» Required work
Once the images are set aside, output the listing exactly as it stands.

» Input data
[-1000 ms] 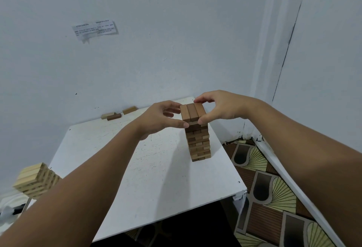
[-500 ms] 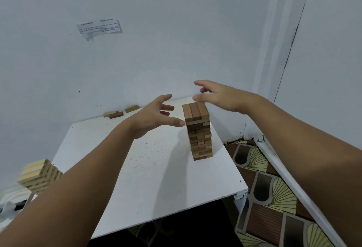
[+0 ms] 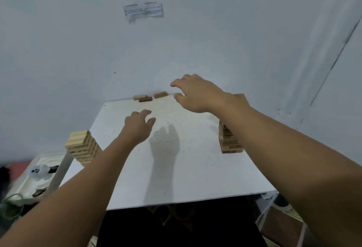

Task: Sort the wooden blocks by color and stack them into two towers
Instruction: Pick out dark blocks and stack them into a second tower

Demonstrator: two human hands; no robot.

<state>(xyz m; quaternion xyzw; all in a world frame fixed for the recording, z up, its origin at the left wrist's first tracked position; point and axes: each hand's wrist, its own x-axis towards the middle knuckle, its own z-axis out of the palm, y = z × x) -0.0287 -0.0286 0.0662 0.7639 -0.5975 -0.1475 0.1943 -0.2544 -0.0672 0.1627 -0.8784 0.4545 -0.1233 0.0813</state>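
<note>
White worktop [image 3: 195,168] set into a corner of pale grey walls; small printed paper slip [image 3: 143,10] stuck high on the back wall, text too small to read. Patterned floor visible lower R, cluttered tray + green cable lower L, blurred.

Blocks, 3 groups:
- Dark tower [image 3: 229,141]: R side of worktop, upright, mid-brown wood, alternating crosswise layers. Top part hidden behind my R forearm, so height not readable.
- Light tower [image 3: 82,146]: pale yellowish wood, same crosswise layering, standing at far L edge of worktop. Looks straight, approx. square in plan.
- 3 loose blocks at back edge, against the wall: light block [image 3: 139,97] on L, dark block [image 3: 145,99] just in front of it and touching or nearly so (cannot tell which), mid-brown block [image 3: 160,94] just to the R, a small gap apart. All lying flat on long faces.

Hands:
- My left hand [image 3: 138,124]: above the worktop centre-L, fingers loosely extended fwd, holding nothing. Casts a clear shadow on the worktop just to its R.
- My right hand [image 3: 193,93]: raised, reaching toward the back edge, fingertips near the mid-brown block but not touching. Fingers relaxed, slightly bent, thumb apart; nothing in it.

Both forearms bare. Towers well apart, one at each side, loose blocks between them at the rear.
</note>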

» Task response
[-1000 ms] 
[-500 ms] 
[+0 ms] 

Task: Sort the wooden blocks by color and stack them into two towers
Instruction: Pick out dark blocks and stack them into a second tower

Demonstrator: two human hands; no robot.

<state>(xyz m; quaternion xyzw; all in a world frame fixed for the recording, z up, its origin at the left wrist's first tracked position; point and axes: each hand's wrist, its own x-axis towards the middle knuckle, its own z-axis out of the palm, y = z × x) -0.0287 -0.0286 0.0662 0.7639 -0.5975 -0.1475 0.1943 -0.2544 -0.0672 0.1627 -0.8784 0.4545 -0.1233 0.0813</state>
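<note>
White worktop [image 3: 195,168] set into a corner of pale grey walls; small printed paper slip [image 3: 143,10] stuck high on the back wall, text too small to read. Patterned floor visible lower R, cluttered tray + green cable lower L, blurred.

Blocks, 3 groups:
- Dark tower [image 3: 229,141]: R side of worktop, upright, mid-brown wood, alternating crosswise layers. Top part hidden behind my R forearm, so height not readable.
- Light tower [image 3: 82,146]: pale yellowish wood, same crosswise layering, standing at far L edge of worktop. Looks straight, approx. square in plan.
- 3 loose blocks at back edge, against the wall: light block [image 3: 139,97] on L, dark block [image 3: 145,99] just in front of it and touching or nearly so (cannot tell which), mid-brown block [image 3: 160,94] just to the R, a small gap apart. All lying flat on long faces.

Hands:
- My left hand [image 3: 138,124]: above the worktop centre-L, fingers loosely extended fwd, holding nothing. Casts a clear shadow on the worktop just to its R.
- My right hand [image 3: 193,93]: raised, reaching toward the back edge, fingertips near the mid-brown block but not touching. Fingers relaxed, slightly bent, thumb apart; nothing in it.

Both forearms bare. Towers well apart, one at each side, loose blocks between them at the rear.
</note>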

This completes the answer.